Assignment
Look in the material below for the line holding "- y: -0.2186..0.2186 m". Set it down exactly, with each later line up to and including the line holding "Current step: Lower".

Dataset section
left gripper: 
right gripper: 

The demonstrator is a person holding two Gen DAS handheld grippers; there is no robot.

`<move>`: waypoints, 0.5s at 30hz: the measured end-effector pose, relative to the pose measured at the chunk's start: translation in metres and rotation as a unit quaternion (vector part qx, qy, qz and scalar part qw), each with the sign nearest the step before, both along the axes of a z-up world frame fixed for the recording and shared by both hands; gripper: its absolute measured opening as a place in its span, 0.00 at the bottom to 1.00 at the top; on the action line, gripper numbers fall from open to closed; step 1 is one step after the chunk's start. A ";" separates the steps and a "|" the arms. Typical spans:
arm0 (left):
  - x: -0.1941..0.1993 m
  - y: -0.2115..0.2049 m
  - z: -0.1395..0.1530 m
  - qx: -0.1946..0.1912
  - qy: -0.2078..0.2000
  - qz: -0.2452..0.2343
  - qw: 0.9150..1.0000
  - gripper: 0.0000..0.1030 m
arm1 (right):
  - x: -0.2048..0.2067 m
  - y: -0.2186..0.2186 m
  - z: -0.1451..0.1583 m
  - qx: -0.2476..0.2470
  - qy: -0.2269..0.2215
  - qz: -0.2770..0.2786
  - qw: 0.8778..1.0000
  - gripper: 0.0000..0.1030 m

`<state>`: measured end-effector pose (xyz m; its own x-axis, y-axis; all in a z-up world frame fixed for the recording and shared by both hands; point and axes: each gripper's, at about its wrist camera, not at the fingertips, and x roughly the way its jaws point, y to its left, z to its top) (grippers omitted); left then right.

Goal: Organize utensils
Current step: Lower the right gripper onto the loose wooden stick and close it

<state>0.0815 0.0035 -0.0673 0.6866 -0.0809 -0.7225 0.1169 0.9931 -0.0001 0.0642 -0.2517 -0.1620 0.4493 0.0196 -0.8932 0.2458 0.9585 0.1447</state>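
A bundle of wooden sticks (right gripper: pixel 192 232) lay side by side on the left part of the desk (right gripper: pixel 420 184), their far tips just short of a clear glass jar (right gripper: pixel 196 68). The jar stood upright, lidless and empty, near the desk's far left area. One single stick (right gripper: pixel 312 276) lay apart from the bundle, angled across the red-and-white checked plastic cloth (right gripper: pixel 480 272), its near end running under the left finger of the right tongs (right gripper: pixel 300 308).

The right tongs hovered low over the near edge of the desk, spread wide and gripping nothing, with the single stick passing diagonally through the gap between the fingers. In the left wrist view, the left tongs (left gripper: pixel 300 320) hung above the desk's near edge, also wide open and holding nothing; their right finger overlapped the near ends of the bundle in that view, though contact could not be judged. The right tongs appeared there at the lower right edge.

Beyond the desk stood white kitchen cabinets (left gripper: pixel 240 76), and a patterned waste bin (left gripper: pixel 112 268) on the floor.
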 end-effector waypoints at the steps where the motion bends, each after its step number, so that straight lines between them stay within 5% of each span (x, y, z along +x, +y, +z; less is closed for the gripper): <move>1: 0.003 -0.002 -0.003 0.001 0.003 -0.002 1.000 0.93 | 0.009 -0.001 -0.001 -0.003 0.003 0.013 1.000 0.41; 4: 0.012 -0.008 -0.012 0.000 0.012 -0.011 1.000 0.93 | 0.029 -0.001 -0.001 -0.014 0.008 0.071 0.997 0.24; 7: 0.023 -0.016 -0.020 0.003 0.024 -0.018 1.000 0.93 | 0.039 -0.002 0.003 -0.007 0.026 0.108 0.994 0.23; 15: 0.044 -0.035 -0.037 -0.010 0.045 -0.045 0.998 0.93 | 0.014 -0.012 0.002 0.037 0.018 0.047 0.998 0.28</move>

Reply to the exercise
  - y: -0.2186..0.2186 m
  - z: -0.1451..0.1583 m
  - qx: -0.2476..0.2470
  - qy: -0.2269..0.2215
  - qz: -0.2770..0.2786
  - qw: 0.8778..1.0000
  - gripper: 0.0000..0.1030 m

`<state>`: measured end-effector pose (xyz m; its own x-axis, y-axis; all in a z-up world frame fixed for the recording and shared by both hands; point and axes: each gripper's, at about its wrist camera, not at the fingertips, and x roughly the way its jaws point, y to its left, z to its top) (grippers omitted); left then right.

Goal: Organize utensils
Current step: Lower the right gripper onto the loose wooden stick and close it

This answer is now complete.